If it still fail. Restart Jenkins entirely :(

Upstream bug is https://issues.jenkins-ci.org/browse/JENKINS-25867


From James' email to the QA list:

Beta Labs isn't synchronising; AFAICS it hasn't done so since ~ 11 hours
ago (15:10 UTC on 2014-09-08). I noticed this when prepping a patch for
tomorrow and found that.

Going to https://integration.wikimedia.org/ci/view/Beta/ I found that
"beta-update-databases-eqiad" had been executing for 12 hours, and
initially assumed that we had a run-away update.php issue again. However,
on examining it looks like "deployment-bastion.eqiad", or the jenkins
executor on it, isn't responding in some way:

pending—Waiting for next available executor on deployment-bastion.eqiad

I terminated the beta-update-databases-eqiad run to see if that would help,
but it just switched over to beta-scap-eqiad being the pending task.

Having chatted with MaxSem, I briefly disabled in the jenkins interface the
deployment-bastion.eqiad node and then re-enabled it, to no effect.

Any ideas?


Version: unspecified
Severity: normal

Details

Reference
bz70597
bzimport raised the priority of this task from to Normal.
bzimport set Reference to bz70597.
bzimport added a subscriber: Unknown Object (MLST).
greg created this task.Sep 9 2014, 2:48 AM

This happens once in a while. It's some sort of deadlock in Jenkins itself. Here's how I generally try to resolve it:

Sometimes you have to do this whole dance twice before Jenkins realizes that the there are a bunch of executors that it can use.

This deadlock seems to happen more often than not following or during a database update that is taking a while to complete.

Thanks! Should we write these down somewhere for the next time it occurs?

(In reply to James Forrester from comment #2)

Thanks! Should we write these down somewhere for the next time it occurs?

Greg was way ahead of you -- https://www.mediawiki.org/w/index.php?title=Continuous_integration/Jenkins&diff=1144517&oldid=1091321

Ha.
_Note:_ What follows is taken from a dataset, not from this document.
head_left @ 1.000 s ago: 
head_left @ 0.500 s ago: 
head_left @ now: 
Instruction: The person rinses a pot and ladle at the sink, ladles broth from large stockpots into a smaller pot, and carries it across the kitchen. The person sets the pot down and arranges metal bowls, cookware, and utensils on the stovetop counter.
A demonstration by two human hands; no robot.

Thanks, both!

Meta: one of the themes for RelEng coming up is improving Jenkins performance, this list of issues is a good place to start.

This happened again today. It seems like it always involves the database update job. Maybe related to https://issues.jenkins-ci.org/browse/JENKINS-10944. Apparently the parent build for a matrix job is not supposed to occupy an executor, but sometimes it does. Seems to be an open bug still upstream.

I have manually changed the config for the beta-update-databases-eqiad job in Jenkins to use the "Throttle Concurrent Builds" in an attempt to keep Jenkins from confusing itself. If this "works" then the changes should be backported into the JJB configuration to keep it from coming back the next time the job is updated from config.

  • Maximum Total Concurrent Builds: 2
  • Maximum Concurrent Builds Per Node: 2
  • Throttle Matrix master builds: true
  • Throttle Matrix configuration builds: true

(reopening to keep this on my radar for a few days)

greg added a comment.Sep 23 2014, 10:55 PM

Sept 23rd: 22:51 bd808: Jenkins stuck trying to update database in beta again with the dumb "waiting for executors" bug/problem

(just keeping a log of when it occurs)

(In reply to Bryan Davis from comment #6)

I have manually changed the config for the beta-update-databases-eqiad job
in Jenkins to use the "Throttle Concurrent Builds" in an attempt to keep
Jenkins from confusing itself. If this "works" then the changes should be
backported into the JJB configuration to keep it from coming back the next
time the job is updated from config.

  • Maximum Total Concurrent Builds: 2
  • Maximum Concurrent Builds Per Node: 2
  • Throttle Matrix master builds: true
  • Throttle Matrix configuration builds: true

    (reopening to keep this on my radar for a few days)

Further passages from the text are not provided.